### WHAT THE TASK REQUIRES
Gather, from the listing beneath this task, every line holding the string "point".
****************
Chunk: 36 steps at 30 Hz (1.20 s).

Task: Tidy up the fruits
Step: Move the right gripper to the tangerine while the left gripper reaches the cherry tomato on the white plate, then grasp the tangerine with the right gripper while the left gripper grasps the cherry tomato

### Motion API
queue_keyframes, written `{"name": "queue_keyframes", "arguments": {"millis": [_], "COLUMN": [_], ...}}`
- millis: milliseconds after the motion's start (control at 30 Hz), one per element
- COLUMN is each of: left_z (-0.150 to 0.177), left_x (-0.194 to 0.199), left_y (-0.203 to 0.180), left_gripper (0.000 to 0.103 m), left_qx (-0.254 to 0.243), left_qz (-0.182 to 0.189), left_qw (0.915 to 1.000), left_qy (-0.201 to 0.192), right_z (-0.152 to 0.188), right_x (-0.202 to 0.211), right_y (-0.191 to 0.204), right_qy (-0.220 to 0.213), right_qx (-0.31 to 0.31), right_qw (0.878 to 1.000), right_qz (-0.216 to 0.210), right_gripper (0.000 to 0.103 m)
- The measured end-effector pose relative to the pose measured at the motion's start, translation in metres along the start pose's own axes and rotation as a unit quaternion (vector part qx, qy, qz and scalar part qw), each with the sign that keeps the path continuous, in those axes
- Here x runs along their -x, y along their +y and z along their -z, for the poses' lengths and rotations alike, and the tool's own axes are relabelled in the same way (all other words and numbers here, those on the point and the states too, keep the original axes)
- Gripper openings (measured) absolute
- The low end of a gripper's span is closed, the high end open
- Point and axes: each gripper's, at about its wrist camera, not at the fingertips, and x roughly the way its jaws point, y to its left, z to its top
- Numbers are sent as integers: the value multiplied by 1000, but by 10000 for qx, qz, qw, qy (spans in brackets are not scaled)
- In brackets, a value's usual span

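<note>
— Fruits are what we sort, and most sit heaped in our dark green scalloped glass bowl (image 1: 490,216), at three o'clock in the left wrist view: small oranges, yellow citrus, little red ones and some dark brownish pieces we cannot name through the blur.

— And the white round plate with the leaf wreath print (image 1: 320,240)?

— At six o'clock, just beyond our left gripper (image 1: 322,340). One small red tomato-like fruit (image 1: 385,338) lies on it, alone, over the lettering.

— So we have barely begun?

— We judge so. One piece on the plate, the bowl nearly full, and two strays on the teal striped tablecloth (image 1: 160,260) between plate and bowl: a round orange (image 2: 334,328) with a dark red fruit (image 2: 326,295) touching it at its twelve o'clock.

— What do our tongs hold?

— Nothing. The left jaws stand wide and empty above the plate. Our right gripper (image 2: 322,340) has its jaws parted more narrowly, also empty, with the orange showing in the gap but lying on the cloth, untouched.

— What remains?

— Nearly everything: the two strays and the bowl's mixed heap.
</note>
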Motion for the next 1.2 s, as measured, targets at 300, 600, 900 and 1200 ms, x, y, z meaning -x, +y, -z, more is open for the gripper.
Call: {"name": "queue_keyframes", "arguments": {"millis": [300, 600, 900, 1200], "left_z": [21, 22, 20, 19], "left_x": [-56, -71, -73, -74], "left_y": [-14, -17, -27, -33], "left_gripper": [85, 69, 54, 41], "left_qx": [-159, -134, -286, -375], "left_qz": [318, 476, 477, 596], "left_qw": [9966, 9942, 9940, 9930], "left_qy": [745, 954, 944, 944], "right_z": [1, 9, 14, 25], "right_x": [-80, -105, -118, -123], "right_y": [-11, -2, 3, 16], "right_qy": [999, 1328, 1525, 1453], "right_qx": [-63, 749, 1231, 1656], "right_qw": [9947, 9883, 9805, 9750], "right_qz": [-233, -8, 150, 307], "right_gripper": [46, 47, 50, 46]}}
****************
### YOUR RESPONSE
- Here x runs along their -x, y along their +y and z along their -z, for the poses' lengths and rotations alike, and the tool's own axes are relabelled in the same way (all other words and numbers here, those on the point and the states too, keep the original axes)
- Point and axes: each gripper's, at about its wrist camera, not at the fingertips, and x roughly the way its jaws point, y to its left, z to its top

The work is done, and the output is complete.